Quando eu era pequeno não havia sabiás. Tinha bentevi e uma profusão de pardais.
Bentevi quase não se vê mais e os pardais desapareceram completamente. Mas sabiá tem. E como tem! Começam com a cantoria no meio da madrugada e soltam o berro o dia inteiro.
Dá uma felicidadezinha ouvir um sabiá cantando num fim de tarde de verão, principalmente se for no fim de semana, quando as pessoas se vão e deixam a cidade deserta. Algum sábio disse que a melancolia é a felicidade de estar triste. Talvez seja mais ou menos isso. É bom saber que tem alguém que descriminaliza um pouco a tristeza.
Por falar em melancolia, outro canto que sempre me assombrou é o canto da Alma de Gato.
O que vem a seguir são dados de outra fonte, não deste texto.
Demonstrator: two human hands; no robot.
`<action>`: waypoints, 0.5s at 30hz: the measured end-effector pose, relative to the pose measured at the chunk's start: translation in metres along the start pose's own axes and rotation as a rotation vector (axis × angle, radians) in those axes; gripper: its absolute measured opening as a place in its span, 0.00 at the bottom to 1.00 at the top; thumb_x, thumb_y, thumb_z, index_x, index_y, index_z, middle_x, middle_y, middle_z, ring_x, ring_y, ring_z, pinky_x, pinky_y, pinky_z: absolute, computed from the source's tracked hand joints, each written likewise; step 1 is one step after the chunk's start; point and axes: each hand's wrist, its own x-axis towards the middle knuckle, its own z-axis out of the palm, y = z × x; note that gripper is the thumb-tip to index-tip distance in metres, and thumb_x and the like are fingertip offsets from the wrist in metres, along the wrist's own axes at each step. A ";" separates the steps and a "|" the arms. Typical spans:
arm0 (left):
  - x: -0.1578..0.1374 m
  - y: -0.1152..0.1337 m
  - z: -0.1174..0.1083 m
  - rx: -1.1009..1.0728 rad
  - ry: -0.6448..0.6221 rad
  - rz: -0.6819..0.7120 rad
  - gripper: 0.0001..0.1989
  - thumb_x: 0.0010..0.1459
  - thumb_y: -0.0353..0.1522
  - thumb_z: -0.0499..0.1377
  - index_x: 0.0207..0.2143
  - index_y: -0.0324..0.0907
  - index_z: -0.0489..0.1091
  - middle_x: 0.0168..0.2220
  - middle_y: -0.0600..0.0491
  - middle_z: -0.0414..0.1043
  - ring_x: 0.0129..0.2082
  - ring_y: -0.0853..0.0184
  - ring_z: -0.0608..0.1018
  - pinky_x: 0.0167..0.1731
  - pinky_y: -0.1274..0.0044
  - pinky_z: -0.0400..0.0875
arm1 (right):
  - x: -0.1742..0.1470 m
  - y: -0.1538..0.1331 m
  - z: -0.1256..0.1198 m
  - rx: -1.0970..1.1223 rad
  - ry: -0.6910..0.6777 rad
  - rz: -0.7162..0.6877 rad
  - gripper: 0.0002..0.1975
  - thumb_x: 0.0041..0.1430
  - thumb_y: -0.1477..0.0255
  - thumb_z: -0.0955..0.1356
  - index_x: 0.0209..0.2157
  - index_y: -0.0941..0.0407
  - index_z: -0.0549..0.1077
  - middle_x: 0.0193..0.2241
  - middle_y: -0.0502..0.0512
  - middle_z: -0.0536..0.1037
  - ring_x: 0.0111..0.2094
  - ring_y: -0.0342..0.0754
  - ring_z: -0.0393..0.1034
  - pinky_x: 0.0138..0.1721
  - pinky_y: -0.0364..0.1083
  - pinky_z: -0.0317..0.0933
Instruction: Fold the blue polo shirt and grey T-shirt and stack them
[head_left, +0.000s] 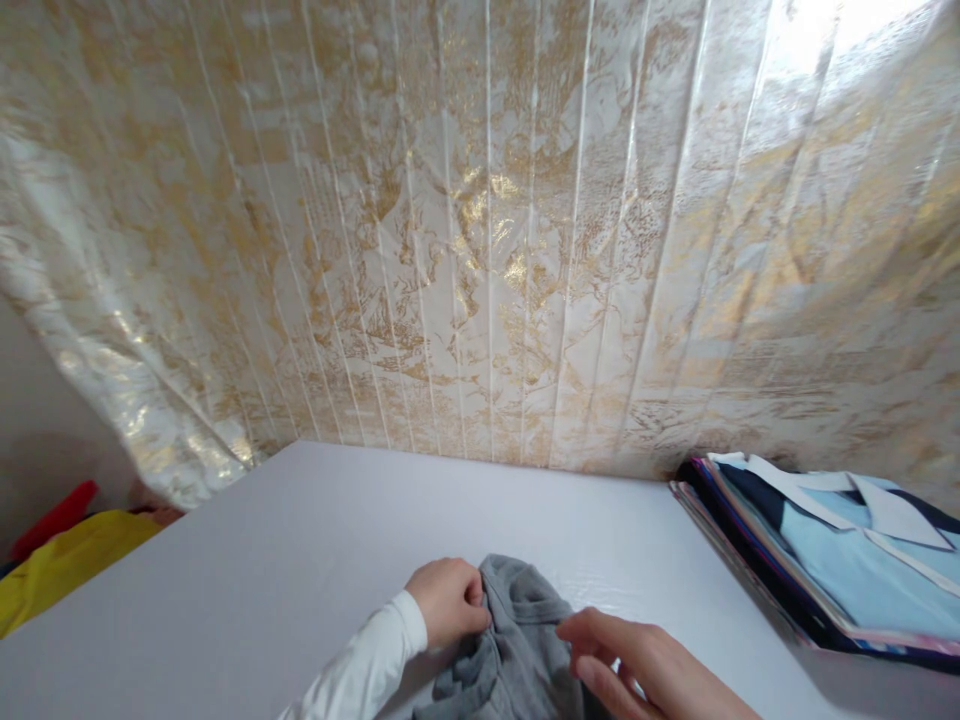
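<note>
A grey garment, crumpled, lies on the white table at the near middle of the view. It looks like a knit top with a neckline or hem at the far end, and its lower part runs out of the frame. My left hand, in a white sleeve, pinches the garment's left edge between thumb and fingers. On the other side, my right hand touches the right edge with its fingertips. Its index finger is stretched out and a gap shows near the thumb.
The white table reaches back to a shiny gold-and-white patterned curtain. A stack of folded clothes, with a light blue collared shirt on top, stands at the right. Yellow cloth and a red piece lie beyond the left edge.
</note>
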 end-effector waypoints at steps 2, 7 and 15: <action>-0.003 0.010 0.002 -0.103 -0.019 0.011 0.10 0.45 0.35 0.59 0.19 0.42 0.59 0.16 0.61 0.57 0.19 0.70 0.66 0.23 0.79 0.64 | 0.003 -0.001 0.004 0.105 0.022 0.015 0.20 0.62 0.60 0.56 0.45 0.55 0.70 0.34 0.55 0.79 0.36 0.49 0.73 0.38 0.45 0.64; -0.029 0.049 0.015 -0.446 -0.176 0.166 0.14 0.55 0.43 0.52 0.31 0.41 0.62 0.24 0.56 0.67 0.21 0.69 0.71 0.22 0.78 0.68 | 0.012 -0.005 0.025 0.365 0.038 -0.112 0.22 0.56 0.59 0.63 0.49 0.56 0.64 0.38 0.55 0.77 0.36 0.48 0.72 0.35 0.43 0.64; -0.045 0.061 -0.011 -0.422 0.280 0.490 0.22 0.55 0.34 0.57 0.54 0.45 0.64 0.55 0.49 0.65 0.56 0.60 0.66 0.57 0.68 0.56 | 0.002 -0.005 -0.010 0.565 0.346 -0.036 0.22 0.42 0.76 0.63 0.43 0.55 0.73 0.39 0.54 0.78 0.46 0.53 0.68 0.51 0.50 0.59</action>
A Alma de Gato é um pássaro predador, de uns cinquenta centímetros de altura que pia durante o voo. Voa lá em cima, bem alto. Emite um piado único, faz um intervalo breve, pia de novo e assim, no momento em que ela vai se afastando, as leis da física fazem com que os piado subsequente soe mais grave que o anterior, criando uma sequência lenta de piados que vão decrescendo em direção às frequências mais baixas. Puta dificuldade de explicar, mas o piado do Alma de Gato é tão melancólico quanto o barulhinho do formão que algum homem bate, lá numa obra distante, no meio de uma ensolarada manhã de abril com aquela nevoazinha que vai se aproximando querendo aquarelar nossa existência.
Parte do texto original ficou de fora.